_Problem description:_
Having located "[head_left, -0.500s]" in the listing below, write out its line and every following line exactly, last line included, without the pictures.
· · · ·
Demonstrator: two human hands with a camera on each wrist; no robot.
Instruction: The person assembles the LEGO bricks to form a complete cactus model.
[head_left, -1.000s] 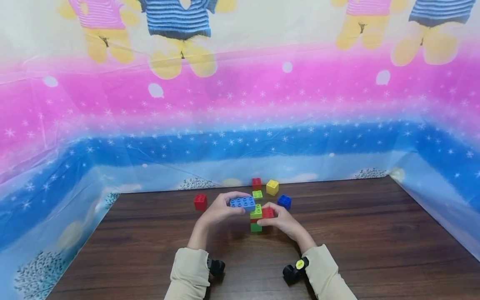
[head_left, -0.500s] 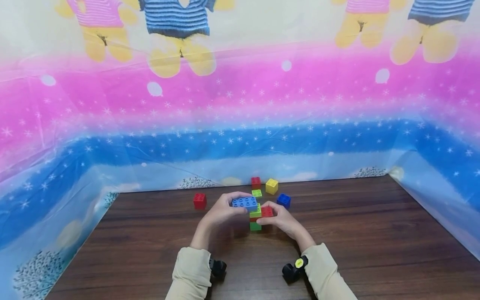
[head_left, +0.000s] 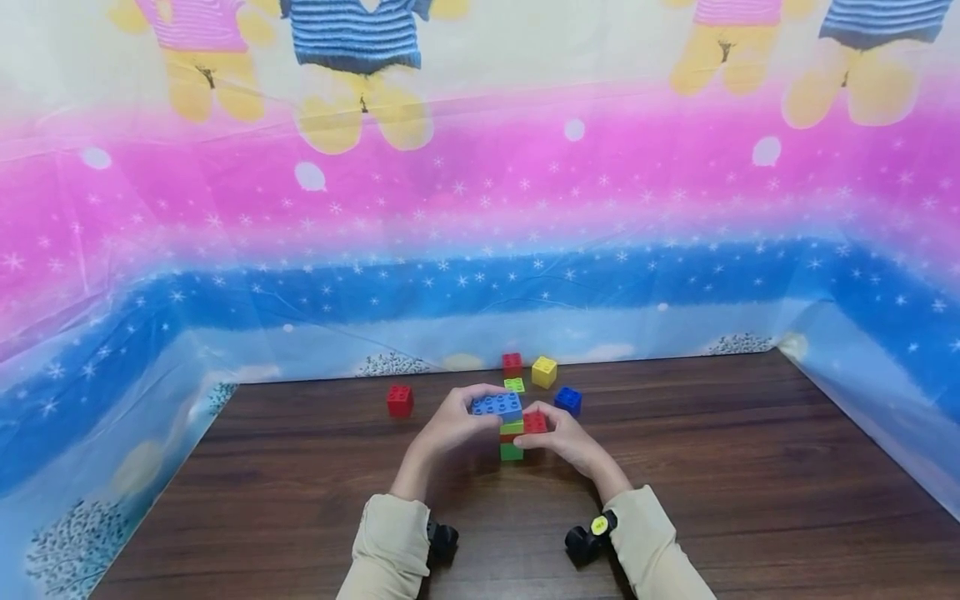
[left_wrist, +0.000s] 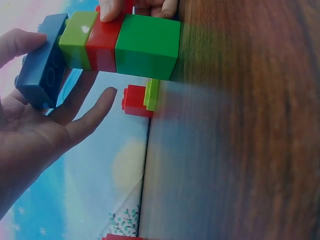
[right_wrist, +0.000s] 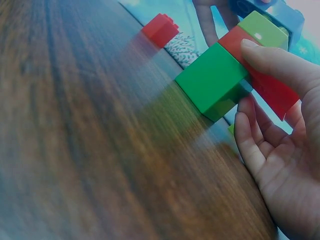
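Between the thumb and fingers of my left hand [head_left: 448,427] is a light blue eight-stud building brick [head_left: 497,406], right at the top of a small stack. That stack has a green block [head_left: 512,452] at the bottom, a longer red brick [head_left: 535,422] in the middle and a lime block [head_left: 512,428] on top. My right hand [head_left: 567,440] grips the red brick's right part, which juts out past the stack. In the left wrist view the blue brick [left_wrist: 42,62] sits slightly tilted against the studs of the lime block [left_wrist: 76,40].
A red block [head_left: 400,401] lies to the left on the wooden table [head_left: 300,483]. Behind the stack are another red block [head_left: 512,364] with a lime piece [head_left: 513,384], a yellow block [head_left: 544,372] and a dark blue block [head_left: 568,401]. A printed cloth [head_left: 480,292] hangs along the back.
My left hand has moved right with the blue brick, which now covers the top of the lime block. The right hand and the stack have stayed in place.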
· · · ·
_Response to the task:_
[head_left, -0.500s] 
[head_left, +0.000s] 
[left_wrist, +0.000s] 
[right_wrist, +0.000s] 
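Between the thumb and fingers of my left hand [head_left: 448,427] is a light blue eight-stud building brick [head_left: 497,406], right at the top of a small stack. That stack has a green block [head_left: 512,452] at the bottom, a longer red brick [head_left: 535,422] in the middle and a lime block [head_left: 512,428] on top. My right hand [head_left: 567,440] grips the red brick's right part, which juts out past the stack. In the left wrist view the blue brick [left_wrist: 42,62] sits slightly tilted against the studs of the lime block [left_wrist: 76,40].
A red block [head_left: 400,401] lies to the left on the wooden table [head_left: 300,483]. Behind the stack are another red block [head_left: 512,364] with a lime piece [head_left: 513,384], a yellow block [head_left: 544,372] and a dark blue block [head_left: 568,401]. A printed cloth [head_left: 480,292] hangs along the back.
My left hand has moved right with the blue brick, which now covers the top of the lime block. The right hand and the stack have stayed in place.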

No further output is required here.